• _PROBLEM STATEMENT_
Take the data below. Output it exactly from its first line through the line containing "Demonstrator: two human".

——

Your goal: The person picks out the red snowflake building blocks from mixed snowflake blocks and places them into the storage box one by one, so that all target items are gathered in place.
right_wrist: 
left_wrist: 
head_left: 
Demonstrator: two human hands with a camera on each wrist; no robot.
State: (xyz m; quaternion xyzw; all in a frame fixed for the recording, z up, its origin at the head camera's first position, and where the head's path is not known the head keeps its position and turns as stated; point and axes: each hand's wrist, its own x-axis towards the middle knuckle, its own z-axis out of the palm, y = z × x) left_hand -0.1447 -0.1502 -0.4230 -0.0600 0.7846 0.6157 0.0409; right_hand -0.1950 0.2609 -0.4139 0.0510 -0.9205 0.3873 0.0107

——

• _RESULT_
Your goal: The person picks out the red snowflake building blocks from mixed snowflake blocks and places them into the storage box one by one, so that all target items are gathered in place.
right_wrist: 
left_wrist: 
head_left: 
Demonstrator: two human hands with a camera on each wrist; no robot.

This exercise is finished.